▶ [Exercise prompt]:
Reproduce word for word the lines from the beginning of the entries to the line with "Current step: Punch", both included, but none of the pictures.

▶ [Supplied material]:
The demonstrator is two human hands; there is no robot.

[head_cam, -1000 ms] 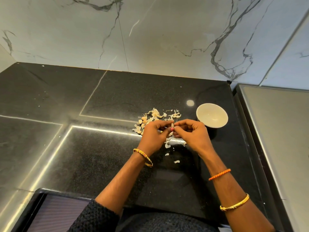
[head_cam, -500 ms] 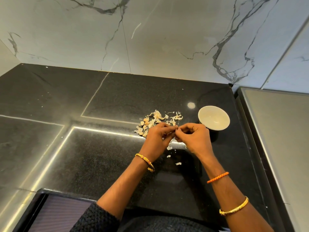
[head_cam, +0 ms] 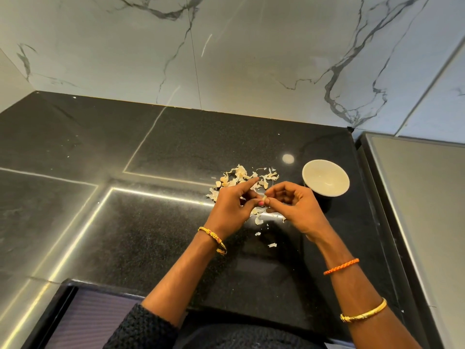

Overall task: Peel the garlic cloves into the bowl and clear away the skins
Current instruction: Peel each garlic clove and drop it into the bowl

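Fingertips of left hand (head_cam: pixel 230 206) and right hand (head_cam: pixel 293 210) are pinching one small pale garlic clove (head_cam: pixel 264 198) above black speckled stone counter (head_cam: pixel 156 248), between papery skin pile (head_cam: pixel 241 177) and round white bowl (head_cam: pixel 325 181).

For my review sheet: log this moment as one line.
step: peeling | left hand and right hand: pinching garlic clove | bowl: looks empty | skins: on counter

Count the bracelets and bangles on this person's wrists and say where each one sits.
3. One gold bangle on the left wrist. On the right arm, an orange braided band nearest the right hand, and a gold bangle farther up the forearm. None appears hidden.
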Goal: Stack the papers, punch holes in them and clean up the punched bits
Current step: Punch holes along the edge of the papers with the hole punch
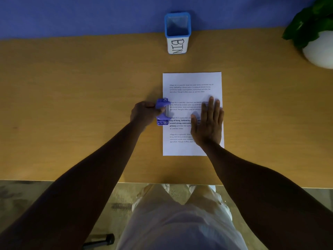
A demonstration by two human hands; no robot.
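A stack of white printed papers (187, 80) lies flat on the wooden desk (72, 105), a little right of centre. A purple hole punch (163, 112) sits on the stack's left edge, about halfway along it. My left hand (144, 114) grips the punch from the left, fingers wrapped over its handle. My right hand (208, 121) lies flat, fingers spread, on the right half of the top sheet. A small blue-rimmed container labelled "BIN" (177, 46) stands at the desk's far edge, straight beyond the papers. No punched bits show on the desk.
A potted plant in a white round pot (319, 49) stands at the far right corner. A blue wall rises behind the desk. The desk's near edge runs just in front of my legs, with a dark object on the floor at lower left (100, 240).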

▶ [Solution to this exercise]:
The demonstrator is two human hands; there is no robot.

[head_cam, -1000 ms] 
[head_cam, -500 ms] 
[head_cam, +0 ms] 

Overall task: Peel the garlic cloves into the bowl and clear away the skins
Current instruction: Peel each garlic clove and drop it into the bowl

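Fingertips of left hand (head_cam: pixel 230 206) and right hand (head_cam: pixel 293 210) are pinching one small pale garlic clove (head_cam: pixel 264 198) above black speckled stone counter (head_cam: pixel 156 248), between papery skin pile (head_cam: pixel 241 177) and round white bowl (head_cam: pixel 325 181).

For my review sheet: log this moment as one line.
step: peeling | left hand and right hand: pinching garlic clove | bowl: looks empty | skins: on counter

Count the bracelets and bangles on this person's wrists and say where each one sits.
3. One gold bangle on the left wrist. On the right arm, an orange braided band nearest the right hand, and a gold bangle farther up the forearm. None appears hidden.
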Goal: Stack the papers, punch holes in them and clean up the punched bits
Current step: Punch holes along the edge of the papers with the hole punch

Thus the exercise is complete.